The two shows that hail from Down Under are North by Northwest, an adaptation of the Hitchcock film directed by Simon Phillips and originally produced at the Melbourne Theatre Company; and Muriel's Wedding: The Musical, which draws on the ABBA catalogue and will have its world premiere in Sydney in November.
The 2017-18 Off-Mirvish season will be all local produce.
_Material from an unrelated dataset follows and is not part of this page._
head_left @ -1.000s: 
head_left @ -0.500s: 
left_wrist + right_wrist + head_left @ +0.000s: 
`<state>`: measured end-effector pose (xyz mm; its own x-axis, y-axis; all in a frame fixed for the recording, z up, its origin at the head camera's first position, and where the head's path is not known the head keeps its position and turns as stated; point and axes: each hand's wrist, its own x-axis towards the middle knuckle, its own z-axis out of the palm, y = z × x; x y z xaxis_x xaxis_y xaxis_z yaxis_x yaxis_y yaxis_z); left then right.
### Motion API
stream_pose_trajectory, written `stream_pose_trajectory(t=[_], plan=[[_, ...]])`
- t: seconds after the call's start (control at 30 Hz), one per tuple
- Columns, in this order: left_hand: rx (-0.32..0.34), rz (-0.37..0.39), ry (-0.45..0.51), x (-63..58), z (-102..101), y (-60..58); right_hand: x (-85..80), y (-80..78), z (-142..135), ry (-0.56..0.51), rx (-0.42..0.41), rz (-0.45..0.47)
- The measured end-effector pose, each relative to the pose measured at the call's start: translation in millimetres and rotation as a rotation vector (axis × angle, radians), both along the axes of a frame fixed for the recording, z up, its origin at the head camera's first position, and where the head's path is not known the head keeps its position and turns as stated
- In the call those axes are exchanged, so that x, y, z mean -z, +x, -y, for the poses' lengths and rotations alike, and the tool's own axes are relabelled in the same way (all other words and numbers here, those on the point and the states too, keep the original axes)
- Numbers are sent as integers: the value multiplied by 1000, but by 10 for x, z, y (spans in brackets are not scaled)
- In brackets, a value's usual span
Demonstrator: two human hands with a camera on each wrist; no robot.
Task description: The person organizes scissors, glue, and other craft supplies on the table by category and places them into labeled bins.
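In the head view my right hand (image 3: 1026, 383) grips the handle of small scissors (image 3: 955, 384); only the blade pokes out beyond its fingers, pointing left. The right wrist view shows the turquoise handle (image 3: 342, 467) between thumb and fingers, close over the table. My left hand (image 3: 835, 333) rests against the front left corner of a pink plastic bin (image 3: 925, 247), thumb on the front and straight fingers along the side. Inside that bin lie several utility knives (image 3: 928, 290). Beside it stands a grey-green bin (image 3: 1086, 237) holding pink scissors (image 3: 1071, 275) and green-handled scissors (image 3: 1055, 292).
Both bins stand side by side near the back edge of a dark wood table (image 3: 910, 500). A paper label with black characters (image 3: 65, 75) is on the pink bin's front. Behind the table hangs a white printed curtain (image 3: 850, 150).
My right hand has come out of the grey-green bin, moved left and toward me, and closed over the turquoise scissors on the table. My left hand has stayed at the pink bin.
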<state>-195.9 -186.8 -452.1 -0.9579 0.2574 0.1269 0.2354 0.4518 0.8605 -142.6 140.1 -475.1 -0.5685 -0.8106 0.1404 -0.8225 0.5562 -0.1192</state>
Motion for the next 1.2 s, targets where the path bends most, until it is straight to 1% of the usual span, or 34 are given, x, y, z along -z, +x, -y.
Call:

As previously announced, it will include Fun Home – the 2015 musical based on Alison Bechdel's graphic memoir – in a production from the Musical Stage Company (formerly known as Acting Up Stage) and will be directed by Robert McQueen.
Factory Theatre's recent re-imagining of David French's Newfoundland-set classic Salt-Water Moon – an enchanting production directed by Ravi Jain that received four stars from The Globe and Mail – will get a victory lap as part of Off-Mirvish. "I believe it deserves a larger audience – and putting it in with Fun Home, which won as best musical in its year, it may find audiences for both of them that one wouldn't expect," says Mirvish.
Rounding out that three-show bill, Studio 180 will produce the Toronto premiere of King Charles III – Mike Bartlett's verse drama that imagines the future reign of the current Prince Charles.
A success from a previous Off-Mirvish season will also return as a bonus show in November due to popular demand: Hope and Hell Company's production of Ayad Akhtar's Disgraced, which just finished a run at the Citadel Theatre in Edmonton.
But the most notable "bonus" show in 2017-18 is a new tuner that Mirvish doesn't believe needs the audience boost of a subscription slot.
Bat Out of Hell: The Musical, a jukebox musical featuring 17 of Jim Steinman and Meat Loaf hits, comes to Ed Mirvish theatre for a two-month run in October, 2017. Though it will arrive after runs in Manchester and London, it is in fact the first production from a new joint venture between Bell Media and Michael Cohl's Iconic Entertainment Studios. (Another Canadian connection: Ottawa's Emma Portner is the choreographer.)
That's not the only show that Mirvish is presenting in conjunction with other Canadian commercial producers.
Sharp-eyed observers will note that the tour of An American in Paris is being presented by Mirvish and Aubrey Dan, whose Dancap Productions challenged Mirvish Productions for dominance of Toronto's commercial theatre industry from 2007 to 2012 – and who once launched a lawsuit in an attempt to block Mirvish from buying the Panasonic and Canon (now Ed Mirvish) theatres on Yonge Street.
It's no news that Dan, who has gone on to become one of the country's foremost theatrical philanthropists, and his erstwhile rival have made up – as his appearances at Mirvish opening nights attest.
"Aubrey was involved in American in Paris before we were: He had invested in it, and we were glad to have someone partner with us and be part of it," says Mirvish. "We have each moved on in our lives."